Last night, while I was trying to check her for hives and get dinner ready, my daughter running at top speed for however fast her little legs could take her trips and goes face first into a door jam.  She bite her inside lip and bruised her gum, and she wouldn’t let me put ice on her face so I let her suck on ice cubes. Then after being a nightmare to put to bed, which was understabale considering what happened she woke up at 3am screaming and didn’t pass out till 5am. I did however, lay in bed crying before husband came home because why not? To which my daughter told me, “oh no kying”. Then left me alone in the dark. 

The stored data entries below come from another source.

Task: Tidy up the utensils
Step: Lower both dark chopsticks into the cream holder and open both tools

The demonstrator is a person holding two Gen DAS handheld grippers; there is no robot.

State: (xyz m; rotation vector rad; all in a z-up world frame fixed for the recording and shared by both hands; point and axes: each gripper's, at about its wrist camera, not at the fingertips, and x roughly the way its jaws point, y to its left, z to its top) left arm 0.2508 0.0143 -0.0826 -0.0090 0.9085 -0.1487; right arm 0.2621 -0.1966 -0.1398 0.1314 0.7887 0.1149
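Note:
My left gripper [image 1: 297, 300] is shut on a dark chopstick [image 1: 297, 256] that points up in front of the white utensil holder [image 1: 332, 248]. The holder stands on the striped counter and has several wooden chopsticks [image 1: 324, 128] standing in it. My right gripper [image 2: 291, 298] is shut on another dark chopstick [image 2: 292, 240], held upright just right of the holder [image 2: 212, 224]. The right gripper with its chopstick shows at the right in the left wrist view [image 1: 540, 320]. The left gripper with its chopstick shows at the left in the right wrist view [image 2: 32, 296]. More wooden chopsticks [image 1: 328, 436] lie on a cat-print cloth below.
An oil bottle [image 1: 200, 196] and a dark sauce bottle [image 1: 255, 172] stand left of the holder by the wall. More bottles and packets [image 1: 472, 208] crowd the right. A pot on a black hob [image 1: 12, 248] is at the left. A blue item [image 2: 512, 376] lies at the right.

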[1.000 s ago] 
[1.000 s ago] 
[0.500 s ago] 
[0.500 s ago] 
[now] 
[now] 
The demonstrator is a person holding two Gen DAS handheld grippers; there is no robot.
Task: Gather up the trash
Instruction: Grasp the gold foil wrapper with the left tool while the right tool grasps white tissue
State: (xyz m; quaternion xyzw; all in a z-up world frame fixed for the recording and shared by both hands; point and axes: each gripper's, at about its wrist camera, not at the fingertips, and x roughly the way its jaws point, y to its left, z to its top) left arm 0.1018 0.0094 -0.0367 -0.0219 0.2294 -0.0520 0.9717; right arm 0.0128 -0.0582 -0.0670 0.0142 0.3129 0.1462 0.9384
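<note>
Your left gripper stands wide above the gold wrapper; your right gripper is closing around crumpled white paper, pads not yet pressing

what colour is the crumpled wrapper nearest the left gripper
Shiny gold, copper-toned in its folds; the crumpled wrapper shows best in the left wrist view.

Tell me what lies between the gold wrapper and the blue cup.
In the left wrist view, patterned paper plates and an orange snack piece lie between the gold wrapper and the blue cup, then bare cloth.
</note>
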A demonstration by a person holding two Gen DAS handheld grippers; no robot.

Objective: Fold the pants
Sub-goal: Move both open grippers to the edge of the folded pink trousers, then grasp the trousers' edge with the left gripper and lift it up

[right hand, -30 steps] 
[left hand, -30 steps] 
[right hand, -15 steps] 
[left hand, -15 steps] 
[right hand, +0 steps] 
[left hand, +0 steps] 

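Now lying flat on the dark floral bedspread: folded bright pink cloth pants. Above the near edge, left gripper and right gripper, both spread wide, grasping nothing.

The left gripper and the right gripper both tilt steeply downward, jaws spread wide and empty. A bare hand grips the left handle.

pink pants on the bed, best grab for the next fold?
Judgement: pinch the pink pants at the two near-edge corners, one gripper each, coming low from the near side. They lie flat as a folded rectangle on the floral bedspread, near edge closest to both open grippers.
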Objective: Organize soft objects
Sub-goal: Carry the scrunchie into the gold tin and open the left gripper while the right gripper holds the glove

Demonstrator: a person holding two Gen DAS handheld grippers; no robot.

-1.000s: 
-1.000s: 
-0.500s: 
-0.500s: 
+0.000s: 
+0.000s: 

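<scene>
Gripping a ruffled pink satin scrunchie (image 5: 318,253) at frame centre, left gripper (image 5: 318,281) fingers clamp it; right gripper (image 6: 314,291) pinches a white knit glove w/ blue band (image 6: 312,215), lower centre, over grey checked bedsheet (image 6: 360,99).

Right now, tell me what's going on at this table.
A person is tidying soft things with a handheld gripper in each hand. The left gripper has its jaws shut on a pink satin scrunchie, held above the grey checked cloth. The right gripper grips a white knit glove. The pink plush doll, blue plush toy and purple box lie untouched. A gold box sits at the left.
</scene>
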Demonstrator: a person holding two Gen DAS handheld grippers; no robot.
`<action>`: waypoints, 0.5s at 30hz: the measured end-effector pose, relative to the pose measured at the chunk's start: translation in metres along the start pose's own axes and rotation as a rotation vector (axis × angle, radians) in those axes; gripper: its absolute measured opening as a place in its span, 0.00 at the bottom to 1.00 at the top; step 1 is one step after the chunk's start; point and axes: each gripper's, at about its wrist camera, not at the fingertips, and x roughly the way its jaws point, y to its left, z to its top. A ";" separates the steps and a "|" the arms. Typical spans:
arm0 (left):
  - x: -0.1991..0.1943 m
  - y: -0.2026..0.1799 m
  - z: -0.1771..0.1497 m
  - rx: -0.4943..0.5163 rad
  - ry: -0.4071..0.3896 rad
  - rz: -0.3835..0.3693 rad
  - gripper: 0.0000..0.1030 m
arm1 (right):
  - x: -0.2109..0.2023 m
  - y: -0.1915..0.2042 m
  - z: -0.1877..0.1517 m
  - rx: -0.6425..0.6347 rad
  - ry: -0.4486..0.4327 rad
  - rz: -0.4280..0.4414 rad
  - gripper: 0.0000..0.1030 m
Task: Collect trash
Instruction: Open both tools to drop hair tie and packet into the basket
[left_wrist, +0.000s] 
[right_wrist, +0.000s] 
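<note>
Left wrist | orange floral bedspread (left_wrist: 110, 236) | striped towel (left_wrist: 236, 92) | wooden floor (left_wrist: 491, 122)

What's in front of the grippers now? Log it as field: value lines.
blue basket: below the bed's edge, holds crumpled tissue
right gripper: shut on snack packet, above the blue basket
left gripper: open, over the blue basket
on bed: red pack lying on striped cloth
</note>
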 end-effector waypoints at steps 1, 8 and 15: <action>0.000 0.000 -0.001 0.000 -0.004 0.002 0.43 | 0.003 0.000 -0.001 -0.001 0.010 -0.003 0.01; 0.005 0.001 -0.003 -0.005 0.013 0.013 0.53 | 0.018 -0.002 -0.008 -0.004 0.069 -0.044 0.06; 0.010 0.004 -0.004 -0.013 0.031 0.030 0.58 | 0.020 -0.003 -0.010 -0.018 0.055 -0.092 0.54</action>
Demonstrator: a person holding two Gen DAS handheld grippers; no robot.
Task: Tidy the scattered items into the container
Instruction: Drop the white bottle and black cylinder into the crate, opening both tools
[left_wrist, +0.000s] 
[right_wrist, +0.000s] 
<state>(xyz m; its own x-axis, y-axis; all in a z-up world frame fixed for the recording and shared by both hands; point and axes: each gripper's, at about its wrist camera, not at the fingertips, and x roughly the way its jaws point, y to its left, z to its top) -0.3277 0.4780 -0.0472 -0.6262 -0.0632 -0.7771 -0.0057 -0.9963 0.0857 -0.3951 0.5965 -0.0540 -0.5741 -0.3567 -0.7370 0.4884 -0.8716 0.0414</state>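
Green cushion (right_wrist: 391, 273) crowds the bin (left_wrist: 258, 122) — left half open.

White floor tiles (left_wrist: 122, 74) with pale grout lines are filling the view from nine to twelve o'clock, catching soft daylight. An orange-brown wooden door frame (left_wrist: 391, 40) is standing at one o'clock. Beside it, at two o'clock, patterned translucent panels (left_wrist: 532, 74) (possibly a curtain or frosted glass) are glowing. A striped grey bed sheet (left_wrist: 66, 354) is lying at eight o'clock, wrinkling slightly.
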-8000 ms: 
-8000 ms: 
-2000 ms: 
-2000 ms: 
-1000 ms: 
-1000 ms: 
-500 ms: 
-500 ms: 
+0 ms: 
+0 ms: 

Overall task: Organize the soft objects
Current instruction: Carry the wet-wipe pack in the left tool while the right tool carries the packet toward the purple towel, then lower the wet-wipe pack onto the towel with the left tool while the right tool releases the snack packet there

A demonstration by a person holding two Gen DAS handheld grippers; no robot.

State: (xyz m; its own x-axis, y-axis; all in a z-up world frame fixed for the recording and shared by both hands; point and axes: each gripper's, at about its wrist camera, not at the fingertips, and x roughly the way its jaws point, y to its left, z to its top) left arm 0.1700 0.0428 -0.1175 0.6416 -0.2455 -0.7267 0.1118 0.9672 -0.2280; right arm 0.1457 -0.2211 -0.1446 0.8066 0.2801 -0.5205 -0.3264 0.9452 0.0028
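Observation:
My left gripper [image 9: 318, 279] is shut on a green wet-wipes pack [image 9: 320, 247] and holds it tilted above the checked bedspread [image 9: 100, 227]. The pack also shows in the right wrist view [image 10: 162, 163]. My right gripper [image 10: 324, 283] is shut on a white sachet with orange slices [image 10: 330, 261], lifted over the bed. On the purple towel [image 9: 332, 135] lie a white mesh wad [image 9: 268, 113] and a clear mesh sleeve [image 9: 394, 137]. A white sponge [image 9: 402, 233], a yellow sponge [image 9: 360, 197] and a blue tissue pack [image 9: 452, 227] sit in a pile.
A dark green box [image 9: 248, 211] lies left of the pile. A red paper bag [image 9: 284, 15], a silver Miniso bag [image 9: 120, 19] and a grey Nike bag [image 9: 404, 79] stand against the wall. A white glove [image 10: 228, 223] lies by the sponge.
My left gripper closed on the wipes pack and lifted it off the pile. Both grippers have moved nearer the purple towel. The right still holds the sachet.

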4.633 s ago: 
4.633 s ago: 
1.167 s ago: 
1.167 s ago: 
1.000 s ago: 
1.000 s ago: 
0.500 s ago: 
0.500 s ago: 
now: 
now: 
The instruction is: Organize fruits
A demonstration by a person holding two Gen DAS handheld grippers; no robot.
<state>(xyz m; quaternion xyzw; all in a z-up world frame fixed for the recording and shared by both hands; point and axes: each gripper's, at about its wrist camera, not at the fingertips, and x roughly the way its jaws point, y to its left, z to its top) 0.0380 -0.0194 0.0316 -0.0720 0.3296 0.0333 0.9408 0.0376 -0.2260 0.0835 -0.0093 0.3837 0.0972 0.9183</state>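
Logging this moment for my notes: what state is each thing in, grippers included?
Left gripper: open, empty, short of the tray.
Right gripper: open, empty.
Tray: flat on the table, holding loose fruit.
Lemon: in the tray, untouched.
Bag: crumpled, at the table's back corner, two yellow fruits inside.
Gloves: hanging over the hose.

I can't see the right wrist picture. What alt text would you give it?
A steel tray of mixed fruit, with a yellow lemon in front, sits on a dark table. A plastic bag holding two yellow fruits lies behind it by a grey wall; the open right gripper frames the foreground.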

So I’m officially done with parenting because I don’t think I could fail any further. 

While I hate sitting here and just venting it’s normal and needed. And stop telling me I have an “easy” child. 

Side note, happy belated holidays.
–Jax

Parenting 101

Weekend blitz

Between full time work and full time motherhood,  I find that my weekends are always packed. I always seem to baffle my husband when I wake up 7am sunday morning and go grocery shopping.  Mainly because he points out that, I “just went shopping” and because he thinks family grocery store trips are better. They are not.

So, when weekend comes around, I never just think of the fun stuff we can do. I’m making my “to do” lists. Between heading back and forth between home and family,  a lot of my to do list gets pushed aside.  Which, end of day I’m fine with, I want my daughter to have a healthy relationship with all her grandparents and family.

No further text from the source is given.